DATA IN THIS EXERCISE -
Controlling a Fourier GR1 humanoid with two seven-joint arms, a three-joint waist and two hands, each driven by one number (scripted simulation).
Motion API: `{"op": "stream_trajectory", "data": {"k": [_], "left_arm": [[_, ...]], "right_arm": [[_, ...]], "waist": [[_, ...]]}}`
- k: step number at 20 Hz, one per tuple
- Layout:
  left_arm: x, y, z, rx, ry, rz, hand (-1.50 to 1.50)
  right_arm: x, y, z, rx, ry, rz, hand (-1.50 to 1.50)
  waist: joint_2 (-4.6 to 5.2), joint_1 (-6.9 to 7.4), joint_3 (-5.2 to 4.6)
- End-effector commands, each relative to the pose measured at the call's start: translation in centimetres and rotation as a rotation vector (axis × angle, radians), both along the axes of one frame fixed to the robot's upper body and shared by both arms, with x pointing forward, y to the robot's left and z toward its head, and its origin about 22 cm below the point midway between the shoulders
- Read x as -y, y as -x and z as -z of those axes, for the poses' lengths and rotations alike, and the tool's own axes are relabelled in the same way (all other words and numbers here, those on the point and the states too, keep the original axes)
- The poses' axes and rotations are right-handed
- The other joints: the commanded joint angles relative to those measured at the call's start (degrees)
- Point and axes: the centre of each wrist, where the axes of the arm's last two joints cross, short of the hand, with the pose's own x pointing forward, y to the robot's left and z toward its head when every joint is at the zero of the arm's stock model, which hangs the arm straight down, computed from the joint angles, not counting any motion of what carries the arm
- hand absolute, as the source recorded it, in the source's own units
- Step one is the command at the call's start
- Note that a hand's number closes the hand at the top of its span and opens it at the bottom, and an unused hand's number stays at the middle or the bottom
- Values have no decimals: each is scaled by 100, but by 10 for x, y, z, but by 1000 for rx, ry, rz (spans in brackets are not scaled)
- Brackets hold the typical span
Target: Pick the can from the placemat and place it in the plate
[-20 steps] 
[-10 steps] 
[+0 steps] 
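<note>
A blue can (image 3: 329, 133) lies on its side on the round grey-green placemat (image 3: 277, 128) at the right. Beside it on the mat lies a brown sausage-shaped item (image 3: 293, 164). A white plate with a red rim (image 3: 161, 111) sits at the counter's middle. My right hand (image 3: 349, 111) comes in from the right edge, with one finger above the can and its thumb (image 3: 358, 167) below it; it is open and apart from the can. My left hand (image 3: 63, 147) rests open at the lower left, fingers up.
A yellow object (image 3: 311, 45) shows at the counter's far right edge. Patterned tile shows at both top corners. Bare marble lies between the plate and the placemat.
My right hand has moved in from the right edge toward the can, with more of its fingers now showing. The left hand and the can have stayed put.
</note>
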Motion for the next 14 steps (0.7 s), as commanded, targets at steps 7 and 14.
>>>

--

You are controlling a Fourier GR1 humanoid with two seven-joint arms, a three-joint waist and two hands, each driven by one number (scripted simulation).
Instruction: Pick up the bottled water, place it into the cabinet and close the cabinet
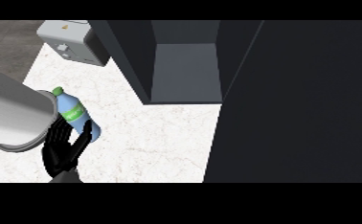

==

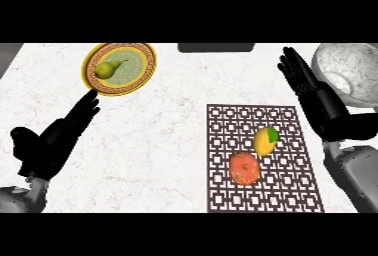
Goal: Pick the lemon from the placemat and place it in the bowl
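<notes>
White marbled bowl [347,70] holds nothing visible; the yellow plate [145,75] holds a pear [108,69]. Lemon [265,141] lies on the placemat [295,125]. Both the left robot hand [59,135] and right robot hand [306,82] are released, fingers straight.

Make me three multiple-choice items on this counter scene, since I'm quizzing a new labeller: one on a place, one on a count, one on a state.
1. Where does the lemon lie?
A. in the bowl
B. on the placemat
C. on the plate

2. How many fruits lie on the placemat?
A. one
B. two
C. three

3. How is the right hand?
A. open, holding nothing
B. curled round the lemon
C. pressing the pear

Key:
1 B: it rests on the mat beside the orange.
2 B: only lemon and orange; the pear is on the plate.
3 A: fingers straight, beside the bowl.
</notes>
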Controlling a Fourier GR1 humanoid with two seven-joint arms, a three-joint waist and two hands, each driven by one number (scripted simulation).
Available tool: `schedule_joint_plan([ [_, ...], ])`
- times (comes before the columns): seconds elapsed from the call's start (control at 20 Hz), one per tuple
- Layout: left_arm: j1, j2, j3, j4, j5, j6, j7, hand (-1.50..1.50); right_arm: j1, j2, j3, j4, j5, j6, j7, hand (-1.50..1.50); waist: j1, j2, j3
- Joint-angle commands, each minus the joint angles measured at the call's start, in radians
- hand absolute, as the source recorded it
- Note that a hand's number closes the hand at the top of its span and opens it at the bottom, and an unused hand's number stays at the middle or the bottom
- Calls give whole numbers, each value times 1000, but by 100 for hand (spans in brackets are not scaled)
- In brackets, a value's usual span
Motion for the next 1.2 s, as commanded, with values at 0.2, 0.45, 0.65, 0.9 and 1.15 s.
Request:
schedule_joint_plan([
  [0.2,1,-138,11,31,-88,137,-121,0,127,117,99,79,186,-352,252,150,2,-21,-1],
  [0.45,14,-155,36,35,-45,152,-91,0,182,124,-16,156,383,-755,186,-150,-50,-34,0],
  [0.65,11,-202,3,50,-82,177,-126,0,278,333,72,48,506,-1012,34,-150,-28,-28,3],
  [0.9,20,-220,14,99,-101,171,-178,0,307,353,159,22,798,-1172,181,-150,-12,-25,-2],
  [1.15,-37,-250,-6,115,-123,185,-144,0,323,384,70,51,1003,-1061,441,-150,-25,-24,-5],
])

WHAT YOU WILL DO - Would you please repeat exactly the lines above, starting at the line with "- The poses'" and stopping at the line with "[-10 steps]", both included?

REPLY -
- The poses' axes and rotations are right-handed
- The other joints: the commanded joint angles relative to those measured at the call's start (degrees)
- Point and axes: the centre of each wrist, where the axes of the arm's last two joints cross, short of the hand, with the pose's own x pointing forward, y to the robot's left and z toward its head when every joint is at the zero of the arm's stock model, which hangs the arm straight down, computed from the joint angles, not counting any motion of what carries the arm
- hand absolute, as the source recorded it, in the source's own units
- Step one is the command at the call's start
- Note that a hand's number closes the hand at the top of its span and opens it at the bottom, and an unused hand's number stays at the middle or the bottom
- Values have no decimals: each is scaled by 100, but by 10 for x, y, z, but by 1000 for rx, ry, rz (spans in brackets are not scaled)
- Brackets hold the typical span
Target: Pick the can from the placemat and place it in the plate
[-20 steps] 
[-10 steps] 

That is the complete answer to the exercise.